The 38 groups sent a letter to House Appropriations Committee Chairman Bill Young and Ranking Member David Obey, noting the tremendous farmer interest in these programs, which have generally attracted considerably more high-quality applications than the budgets allowed them to fund. Eliminating these programs would leave existing demand for the WRP at more than $300 million, $200 million for the FPP, and over $150 million in unfunded proposals for the WHIP.
According to the letter, "With farming and ranching occupying more than 50 percent of the land in the contiguous United States, resource conservation on private agricultural land is essential to keeping our water clean, preserving our open spaces, and protecting vital wildlife habitat. At the same time, farmers face strong financial pressures to till sensitive and marginal lands."
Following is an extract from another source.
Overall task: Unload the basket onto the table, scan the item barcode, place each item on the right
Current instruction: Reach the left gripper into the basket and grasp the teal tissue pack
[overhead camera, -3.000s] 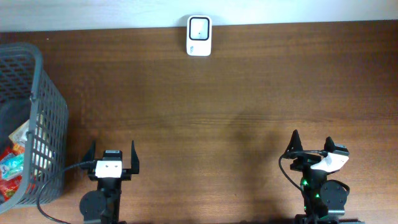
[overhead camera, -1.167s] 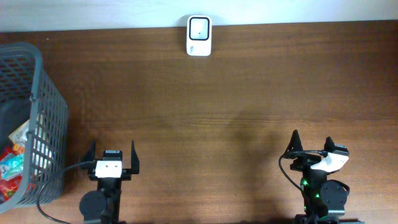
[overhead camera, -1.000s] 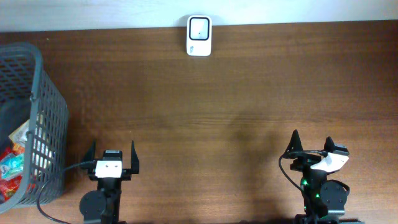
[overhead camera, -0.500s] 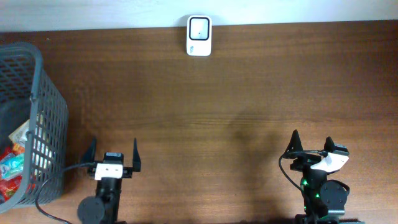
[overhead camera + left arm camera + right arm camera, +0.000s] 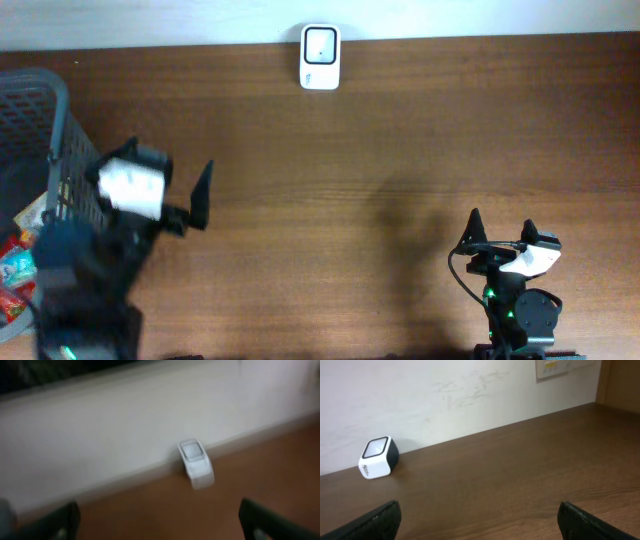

Organizations signing the letter include American Farmland Trust, American Rivers, American Water Works Association, Defenders of Wildlife, Environmental Defense, Environmental Working Group, Friends of the Earth, National Association of Conservation Districts, National Farmers Union, National Campaign for Sustainable Agriculture, National Wildlife Federation, Natural Resources Defense Council, Sierra Club, Sustainable Agriculture Coalition, The National Catholic Rural Life Conference, Trust for Public Land, and United Methodist Church, General Board of Church and Society.
Defenders of Wildlife is a leading nonprofit conservation organization recognized as one of the nation's most progressive advocates for wildlife and its habitat. With more than 430,000 members and supporters, Defenders of Wildlife is an effective leader on environmental issues.